Brief ▸ Set down the listing below verbatim, but only from its first line through the line containing "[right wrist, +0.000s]".

Records for this task ▸
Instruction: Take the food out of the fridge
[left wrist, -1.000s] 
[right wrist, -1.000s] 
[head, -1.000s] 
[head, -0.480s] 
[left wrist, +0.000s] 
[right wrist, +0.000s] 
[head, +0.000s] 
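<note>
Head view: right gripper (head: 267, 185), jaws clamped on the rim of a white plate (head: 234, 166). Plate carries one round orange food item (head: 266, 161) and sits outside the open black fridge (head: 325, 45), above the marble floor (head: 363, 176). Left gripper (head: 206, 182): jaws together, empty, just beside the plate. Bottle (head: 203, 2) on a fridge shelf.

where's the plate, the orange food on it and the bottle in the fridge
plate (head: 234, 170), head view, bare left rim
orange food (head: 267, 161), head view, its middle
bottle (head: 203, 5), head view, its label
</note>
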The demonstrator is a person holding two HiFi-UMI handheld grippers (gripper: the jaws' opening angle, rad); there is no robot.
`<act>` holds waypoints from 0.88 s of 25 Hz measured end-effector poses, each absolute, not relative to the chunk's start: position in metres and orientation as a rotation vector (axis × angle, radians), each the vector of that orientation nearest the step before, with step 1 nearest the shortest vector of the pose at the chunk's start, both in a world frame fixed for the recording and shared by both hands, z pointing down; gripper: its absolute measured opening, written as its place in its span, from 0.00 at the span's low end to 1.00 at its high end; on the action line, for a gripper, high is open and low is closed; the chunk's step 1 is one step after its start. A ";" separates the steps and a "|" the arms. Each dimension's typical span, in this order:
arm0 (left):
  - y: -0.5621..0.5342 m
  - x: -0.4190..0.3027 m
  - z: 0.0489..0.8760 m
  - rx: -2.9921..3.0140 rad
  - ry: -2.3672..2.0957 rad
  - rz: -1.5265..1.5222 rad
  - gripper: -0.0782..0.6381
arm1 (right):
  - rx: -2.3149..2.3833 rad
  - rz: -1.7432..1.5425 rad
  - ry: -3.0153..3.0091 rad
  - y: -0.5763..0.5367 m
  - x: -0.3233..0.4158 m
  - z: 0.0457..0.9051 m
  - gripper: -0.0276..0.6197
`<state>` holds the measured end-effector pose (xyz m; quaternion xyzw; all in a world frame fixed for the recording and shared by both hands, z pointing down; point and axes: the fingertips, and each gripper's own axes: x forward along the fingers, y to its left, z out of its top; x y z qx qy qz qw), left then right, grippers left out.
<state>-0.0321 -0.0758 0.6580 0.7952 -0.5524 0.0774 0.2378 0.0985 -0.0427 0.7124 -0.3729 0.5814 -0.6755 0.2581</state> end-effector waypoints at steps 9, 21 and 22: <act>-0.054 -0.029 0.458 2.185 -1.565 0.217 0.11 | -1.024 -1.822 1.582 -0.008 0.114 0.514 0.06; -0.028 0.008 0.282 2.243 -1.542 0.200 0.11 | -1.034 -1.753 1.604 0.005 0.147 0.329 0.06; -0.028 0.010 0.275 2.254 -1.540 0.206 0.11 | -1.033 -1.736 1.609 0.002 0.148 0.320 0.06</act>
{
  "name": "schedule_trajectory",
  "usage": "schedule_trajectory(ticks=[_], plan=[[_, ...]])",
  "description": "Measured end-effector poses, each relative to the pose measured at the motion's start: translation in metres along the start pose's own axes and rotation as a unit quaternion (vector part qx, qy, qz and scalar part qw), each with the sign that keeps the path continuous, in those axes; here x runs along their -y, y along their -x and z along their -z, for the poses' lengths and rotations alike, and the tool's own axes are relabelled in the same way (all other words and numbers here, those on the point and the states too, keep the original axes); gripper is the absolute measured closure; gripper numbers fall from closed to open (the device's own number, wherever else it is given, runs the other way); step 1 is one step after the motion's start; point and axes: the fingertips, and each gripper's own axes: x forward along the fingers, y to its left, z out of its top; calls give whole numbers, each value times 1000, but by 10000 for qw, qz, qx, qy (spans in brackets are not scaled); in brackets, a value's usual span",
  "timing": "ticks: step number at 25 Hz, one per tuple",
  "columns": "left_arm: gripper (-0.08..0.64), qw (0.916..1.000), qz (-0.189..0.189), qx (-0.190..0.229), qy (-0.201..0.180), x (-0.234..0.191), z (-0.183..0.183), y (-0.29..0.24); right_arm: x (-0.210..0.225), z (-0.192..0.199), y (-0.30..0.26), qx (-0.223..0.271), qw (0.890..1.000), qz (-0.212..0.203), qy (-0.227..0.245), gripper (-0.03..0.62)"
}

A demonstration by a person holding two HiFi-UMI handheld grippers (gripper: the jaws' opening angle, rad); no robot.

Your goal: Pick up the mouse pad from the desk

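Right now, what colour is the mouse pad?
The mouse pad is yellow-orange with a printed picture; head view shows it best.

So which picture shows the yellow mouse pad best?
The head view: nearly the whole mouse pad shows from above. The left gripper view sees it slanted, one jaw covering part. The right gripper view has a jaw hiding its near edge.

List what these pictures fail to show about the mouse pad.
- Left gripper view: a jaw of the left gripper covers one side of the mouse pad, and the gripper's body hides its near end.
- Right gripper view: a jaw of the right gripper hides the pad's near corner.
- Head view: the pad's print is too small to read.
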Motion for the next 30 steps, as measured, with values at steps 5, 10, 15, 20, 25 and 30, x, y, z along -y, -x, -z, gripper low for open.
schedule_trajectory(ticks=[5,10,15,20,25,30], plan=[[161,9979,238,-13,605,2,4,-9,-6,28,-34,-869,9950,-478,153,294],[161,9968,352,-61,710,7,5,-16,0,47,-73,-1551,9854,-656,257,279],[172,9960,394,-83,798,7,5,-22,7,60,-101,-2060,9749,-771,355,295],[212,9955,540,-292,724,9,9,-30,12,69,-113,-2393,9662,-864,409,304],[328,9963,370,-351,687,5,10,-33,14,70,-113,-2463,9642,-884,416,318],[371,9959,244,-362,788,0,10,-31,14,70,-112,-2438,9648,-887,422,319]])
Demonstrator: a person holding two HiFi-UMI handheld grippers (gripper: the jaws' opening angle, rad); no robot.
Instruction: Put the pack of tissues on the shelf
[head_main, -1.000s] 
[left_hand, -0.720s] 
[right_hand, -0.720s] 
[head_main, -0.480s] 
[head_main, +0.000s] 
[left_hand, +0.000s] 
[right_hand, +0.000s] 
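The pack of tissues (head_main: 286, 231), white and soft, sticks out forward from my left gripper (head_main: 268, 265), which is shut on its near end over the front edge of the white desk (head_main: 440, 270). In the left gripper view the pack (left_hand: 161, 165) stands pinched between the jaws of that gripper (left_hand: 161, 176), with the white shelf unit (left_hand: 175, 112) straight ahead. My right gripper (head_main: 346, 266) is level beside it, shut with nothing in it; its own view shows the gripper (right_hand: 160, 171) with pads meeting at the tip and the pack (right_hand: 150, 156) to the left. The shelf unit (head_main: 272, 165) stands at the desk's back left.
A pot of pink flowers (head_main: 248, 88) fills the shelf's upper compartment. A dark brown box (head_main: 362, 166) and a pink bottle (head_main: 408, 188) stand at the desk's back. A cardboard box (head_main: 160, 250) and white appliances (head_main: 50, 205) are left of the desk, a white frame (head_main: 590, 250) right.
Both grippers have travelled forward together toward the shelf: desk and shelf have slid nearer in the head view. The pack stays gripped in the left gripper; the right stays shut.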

Answer space ▸
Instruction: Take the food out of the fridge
[left wrist, -1.000s] 
[right wrist, -1.000s] 
[head, -1.000s] 
[head, -0.480s] 
[left wrist, +0.000s] 
[right wrist, +0.000s] 

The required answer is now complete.